Influence of storage on mission success probability of m-out-of-n standby systems with reusable elements

Abstract

Recent studies have shown that elements reusing through preventive replacements is beneficial in enhancing the mission success probability (MSP) of standby systems. While storage is often an essential unit for system functions, none of the existing works on standby systems with reusable elements have considered this unit in the system modeling and analysis. We make contributions by modeling and optimizing a m-out-of-n standby system with reusable elements and an imperfect storage unit. The system performs a mission task that must satisfy a pre-specified demand during the mission time. Surplus product produced by operating elements is stored; in the case of not meeting the demand, the storage unit, if available, supplies the saved product to compensate the deficiency.

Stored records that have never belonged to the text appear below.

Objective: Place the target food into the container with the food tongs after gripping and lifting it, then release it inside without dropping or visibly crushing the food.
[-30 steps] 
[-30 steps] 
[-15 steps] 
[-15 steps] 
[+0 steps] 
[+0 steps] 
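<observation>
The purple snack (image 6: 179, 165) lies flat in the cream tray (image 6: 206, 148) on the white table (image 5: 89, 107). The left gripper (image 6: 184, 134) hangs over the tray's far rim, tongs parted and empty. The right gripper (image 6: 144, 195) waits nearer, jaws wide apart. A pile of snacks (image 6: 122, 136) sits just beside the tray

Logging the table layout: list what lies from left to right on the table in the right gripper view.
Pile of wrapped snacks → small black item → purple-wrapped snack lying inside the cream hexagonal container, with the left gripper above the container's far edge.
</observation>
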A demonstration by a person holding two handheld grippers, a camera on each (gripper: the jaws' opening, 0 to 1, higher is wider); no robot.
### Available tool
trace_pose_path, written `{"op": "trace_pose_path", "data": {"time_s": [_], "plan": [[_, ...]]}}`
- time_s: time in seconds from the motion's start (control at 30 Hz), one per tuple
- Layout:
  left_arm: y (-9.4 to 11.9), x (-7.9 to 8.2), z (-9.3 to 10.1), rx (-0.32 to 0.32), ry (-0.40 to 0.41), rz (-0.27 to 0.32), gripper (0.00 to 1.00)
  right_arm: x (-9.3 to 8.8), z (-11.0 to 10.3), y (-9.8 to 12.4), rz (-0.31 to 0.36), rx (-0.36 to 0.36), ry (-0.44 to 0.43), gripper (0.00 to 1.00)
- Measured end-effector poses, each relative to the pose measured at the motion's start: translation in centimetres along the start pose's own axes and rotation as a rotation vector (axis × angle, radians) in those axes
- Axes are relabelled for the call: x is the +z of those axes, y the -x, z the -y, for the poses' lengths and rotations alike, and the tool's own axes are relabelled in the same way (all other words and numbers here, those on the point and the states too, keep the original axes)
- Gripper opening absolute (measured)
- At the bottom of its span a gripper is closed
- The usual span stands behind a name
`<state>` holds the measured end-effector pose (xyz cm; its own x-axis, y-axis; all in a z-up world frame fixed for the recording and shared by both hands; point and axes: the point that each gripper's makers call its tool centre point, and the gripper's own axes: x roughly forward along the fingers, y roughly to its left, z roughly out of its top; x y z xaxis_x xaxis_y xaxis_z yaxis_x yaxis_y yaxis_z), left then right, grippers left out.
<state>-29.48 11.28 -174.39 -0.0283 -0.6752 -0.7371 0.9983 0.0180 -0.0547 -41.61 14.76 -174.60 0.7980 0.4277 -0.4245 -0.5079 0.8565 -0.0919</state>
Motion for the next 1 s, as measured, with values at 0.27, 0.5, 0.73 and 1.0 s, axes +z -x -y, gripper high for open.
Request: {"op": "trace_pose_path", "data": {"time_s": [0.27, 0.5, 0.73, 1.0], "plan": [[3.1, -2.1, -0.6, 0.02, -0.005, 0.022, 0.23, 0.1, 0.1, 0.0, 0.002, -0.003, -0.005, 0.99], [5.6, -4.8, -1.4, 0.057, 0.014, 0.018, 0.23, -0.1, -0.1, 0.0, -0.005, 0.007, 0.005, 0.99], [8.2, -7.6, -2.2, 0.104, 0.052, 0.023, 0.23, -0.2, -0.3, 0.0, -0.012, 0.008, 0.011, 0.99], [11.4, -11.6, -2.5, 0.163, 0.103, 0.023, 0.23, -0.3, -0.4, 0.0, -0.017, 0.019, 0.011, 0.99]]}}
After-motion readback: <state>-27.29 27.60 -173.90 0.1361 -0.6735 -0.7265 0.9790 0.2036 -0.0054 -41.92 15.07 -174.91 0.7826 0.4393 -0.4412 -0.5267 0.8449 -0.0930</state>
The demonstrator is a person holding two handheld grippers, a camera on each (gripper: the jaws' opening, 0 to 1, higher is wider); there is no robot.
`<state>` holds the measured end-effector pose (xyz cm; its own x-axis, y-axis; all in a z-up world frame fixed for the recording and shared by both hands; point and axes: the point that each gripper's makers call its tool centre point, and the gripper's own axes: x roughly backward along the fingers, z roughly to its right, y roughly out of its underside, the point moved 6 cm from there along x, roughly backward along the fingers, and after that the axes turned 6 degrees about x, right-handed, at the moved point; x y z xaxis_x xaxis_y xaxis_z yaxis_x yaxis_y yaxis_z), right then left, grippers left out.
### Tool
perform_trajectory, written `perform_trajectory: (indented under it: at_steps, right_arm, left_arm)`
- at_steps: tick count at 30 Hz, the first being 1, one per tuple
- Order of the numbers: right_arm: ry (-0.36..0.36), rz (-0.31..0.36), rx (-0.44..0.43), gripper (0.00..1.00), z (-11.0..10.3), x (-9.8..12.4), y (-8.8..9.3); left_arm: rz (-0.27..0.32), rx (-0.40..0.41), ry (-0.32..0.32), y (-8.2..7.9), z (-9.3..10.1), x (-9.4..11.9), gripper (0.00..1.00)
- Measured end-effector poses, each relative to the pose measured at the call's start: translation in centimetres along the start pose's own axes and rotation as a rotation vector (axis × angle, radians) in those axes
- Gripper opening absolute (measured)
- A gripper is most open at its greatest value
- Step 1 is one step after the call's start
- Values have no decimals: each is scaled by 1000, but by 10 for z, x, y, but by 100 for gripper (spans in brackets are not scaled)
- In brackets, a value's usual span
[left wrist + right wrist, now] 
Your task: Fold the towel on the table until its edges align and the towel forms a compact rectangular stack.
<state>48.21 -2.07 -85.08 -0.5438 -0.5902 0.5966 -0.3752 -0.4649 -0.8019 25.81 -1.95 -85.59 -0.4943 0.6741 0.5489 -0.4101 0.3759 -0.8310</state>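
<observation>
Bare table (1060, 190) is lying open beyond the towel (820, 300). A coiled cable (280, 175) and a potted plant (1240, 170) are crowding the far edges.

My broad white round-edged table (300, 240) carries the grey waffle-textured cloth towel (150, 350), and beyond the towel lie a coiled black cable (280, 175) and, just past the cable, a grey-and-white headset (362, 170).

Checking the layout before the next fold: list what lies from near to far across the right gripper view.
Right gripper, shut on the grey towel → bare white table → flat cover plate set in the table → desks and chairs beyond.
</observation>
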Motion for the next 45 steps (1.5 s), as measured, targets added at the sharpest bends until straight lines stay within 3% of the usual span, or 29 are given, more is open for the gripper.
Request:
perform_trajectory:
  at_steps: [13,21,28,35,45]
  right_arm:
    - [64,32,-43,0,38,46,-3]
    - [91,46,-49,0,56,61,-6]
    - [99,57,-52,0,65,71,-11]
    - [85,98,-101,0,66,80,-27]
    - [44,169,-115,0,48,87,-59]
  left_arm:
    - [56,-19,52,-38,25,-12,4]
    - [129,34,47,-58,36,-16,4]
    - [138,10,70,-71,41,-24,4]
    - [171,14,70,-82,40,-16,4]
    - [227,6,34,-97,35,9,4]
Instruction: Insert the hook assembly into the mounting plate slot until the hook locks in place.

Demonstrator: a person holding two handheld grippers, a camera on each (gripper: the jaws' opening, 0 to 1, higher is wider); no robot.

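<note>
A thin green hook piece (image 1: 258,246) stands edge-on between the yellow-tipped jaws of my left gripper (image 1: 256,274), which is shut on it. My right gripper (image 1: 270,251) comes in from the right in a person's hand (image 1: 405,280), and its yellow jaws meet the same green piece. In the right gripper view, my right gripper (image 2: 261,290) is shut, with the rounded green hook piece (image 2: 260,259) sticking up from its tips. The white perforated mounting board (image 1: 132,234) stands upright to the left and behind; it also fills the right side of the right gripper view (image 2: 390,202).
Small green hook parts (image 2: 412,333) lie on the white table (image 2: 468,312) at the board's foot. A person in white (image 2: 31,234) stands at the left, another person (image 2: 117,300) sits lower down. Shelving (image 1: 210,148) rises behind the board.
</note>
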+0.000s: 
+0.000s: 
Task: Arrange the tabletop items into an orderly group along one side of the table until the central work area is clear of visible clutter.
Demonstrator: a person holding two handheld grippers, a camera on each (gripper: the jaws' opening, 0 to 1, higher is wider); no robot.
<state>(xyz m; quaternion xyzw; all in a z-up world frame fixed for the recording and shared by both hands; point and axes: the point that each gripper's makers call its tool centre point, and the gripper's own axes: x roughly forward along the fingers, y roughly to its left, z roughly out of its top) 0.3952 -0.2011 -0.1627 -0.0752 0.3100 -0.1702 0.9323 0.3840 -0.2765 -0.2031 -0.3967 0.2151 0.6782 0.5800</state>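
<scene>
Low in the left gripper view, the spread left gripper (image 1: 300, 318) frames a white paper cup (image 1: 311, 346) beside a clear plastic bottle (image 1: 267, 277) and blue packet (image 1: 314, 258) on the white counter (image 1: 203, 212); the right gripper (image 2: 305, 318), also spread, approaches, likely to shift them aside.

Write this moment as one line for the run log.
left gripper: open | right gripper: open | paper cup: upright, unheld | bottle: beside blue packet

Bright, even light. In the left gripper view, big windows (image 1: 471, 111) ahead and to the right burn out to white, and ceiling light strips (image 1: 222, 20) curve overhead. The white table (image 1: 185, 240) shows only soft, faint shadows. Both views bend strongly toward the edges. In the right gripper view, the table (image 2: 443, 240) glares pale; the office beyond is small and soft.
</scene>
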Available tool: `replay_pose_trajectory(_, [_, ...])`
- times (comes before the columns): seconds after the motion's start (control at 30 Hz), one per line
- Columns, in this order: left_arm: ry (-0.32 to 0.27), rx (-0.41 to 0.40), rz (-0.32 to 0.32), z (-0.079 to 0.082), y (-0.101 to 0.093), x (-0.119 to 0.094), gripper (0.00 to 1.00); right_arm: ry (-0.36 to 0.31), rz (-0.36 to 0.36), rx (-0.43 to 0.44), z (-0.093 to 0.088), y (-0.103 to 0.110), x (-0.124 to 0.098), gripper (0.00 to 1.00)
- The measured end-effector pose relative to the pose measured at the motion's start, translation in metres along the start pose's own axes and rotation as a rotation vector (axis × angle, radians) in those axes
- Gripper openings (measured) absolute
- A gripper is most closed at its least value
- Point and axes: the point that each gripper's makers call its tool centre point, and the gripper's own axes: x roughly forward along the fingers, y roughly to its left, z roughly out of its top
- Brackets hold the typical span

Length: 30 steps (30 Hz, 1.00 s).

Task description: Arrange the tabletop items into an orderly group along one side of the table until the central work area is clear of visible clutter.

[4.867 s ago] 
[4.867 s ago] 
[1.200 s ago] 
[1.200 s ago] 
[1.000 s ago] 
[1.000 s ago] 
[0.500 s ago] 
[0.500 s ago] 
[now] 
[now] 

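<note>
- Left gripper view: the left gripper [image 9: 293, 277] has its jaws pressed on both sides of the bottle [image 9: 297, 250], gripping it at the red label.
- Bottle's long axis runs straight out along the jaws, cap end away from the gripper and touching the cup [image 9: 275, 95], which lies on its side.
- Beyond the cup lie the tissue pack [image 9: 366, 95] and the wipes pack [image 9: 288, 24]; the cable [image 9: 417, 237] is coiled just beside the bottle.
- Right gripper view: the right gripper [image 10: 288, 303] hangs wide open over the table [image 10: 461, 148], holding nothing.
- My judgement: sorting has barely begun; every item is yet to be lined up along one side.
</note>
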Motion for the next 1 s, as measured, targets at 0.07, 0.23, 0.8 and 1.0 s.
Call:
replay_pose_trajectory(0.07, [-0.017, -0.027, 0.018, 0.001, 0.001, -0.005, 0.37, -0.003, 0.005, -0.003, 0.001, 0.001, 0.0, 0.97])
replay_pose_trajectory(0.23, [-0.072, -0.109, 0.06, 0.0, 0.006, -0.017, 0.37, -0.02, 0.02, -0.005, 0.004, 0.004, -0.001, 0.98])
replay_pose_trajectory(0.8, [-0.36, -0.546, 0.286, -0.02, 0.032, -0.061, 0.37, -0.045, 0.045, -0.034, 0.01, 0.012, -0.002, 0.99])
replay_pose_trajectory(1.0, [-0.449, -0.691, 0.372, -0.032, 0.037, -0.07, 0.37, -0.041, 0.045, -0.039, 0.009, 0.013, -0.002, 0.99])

All the system elements, during their idle time, may undergo different types of actions including staying in the warm standby mode, being protected, undergoing imperfect or perfect maintenance. A probabilistic modeling approach is first proposed for assessing the MSP of the considered system. The optimal operation and maintenance schedule (OMS) problem is then formulated and solved, which determines the OMS maximizing the MSP. A case study on a standby power generation system is provided to demonstrate influences of several storage parameters (storage capacity, storage reliability, and storage activation procedure reliability) on the MSP and optimized OMS solutions.